Although each episode is an emotional one for Matt, the rewards outweigh the difficulties. “I’m not here to be famous and make a TV show, I’m here to make sure this person has a better life.”
Matt talks about his company and affiliations
Matt’s company “Clutter Cleaner” had its beginnings in 2006 when he helped his grandmother move from a house she had lived in and accumulated things for 20 years.
“I get paid to help people which is awesome.”
“But my ideal is, it’s not right for us to take the job if the person is not able to do some type of interview. So I find out. If we know they’re unwilling to do therapy, we don’t take the job. Because you’re just setting them up for failure. ”

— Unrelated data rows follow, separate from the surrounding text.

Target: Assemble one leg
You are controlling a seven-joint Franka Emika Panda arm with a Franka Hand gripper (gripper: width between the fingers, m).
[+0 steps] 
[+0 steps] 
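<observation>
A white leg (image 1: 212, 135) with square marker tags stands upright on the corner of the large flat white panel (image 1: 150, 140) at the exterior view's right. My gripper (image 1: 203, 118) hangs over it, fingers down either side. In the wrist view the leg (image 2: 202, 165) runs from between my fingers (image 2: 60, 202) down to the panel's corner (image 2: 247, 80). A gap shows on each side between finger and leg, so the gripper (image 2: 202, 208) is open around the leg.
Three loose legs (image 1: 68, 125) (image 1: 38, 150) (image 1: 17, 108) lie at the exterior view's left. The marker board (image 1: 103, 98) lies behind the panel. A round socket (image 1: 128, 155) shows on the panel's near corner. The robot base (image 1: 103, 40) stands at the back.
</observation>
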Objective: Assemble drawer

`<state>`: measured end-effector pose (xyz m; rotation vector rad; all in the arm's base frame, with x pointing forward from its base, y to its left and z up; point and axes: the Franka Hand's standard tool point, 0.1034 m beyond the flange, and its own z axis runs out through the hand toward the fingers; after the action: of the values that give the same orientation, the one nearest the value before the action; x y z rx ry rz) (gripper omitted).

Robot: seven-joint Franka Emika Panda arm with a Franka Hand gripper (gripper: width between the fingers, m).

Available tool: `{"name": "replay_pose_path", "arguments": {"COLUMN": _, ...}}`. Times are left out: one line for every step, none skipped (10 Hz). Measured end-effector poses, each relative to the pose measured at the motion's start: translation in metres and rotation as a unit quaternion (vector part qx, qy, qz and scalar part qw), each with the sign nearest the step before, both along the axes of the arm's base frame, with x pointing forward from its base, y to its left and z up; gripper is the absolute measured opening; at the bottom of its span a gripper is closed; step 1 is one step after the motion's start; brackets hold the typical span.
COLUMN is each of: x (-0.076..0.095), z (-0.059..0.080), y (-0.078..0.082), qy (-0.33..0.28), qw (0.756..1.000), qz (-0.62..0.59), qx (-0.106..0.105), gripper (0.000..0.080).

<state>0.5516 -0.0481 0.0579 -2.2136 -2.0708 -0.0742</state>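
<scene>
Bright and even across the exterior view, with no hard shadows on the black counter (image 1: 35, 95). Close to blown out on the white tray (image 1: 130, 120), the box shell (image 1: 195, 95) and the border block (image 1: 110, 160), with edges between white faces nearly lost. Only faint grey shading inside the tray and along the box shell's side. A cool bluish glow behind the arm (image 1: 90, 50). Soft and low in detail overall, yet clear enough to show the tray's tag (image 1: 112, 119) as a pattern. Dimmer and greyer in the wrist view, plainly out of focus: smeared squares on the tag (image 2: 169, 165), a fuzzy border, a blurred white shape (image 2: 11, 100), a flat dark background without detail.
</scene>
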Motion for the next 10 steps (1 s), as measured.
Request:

“My system with ServiceMaster Restore is we go in and we clean the whole house in like three, four, five days. For a hoarder that needs one hour a day for nine months, we’re not gonna be the solution. We call in a professional organizer.”
“Whether you use a cleaning company like me and ServiceMaster Restore or you use a professional organizer like Dorothy Breininger, you still gotta have a therapy in place on the back end, and that’s really the kick.”
Matt talks about his future goals
“I got the best gig in the world man. I have made a good living off of helping hoarders. So I do feel an obligation to figure out this affordability issue. We’ve helped with awareness and now it’s time to bring affordability.”
“We’re the ugliest of the disorders out there. We’re starting to understand hoarding, but no one’s giving money for it. So right now it’s on families. There are some government that will throw a little aid here, a little aid there.”
“I see the miracles three, four, five years down the road. I’ve got all these hoarding weddings this summer, where all these people eight years later got their life back together and they’re getting married. So I know when I’m looking at this lady and I’ve got to sort through her eight foot of diapers, well that’s just getting me closer to that miracle.”
“I hope to build a very big foundation. I do hope that. I want to build a big national solution that gives everybody awareness and education, and can help me make this cleanup affordable. When that’s done I can retire.”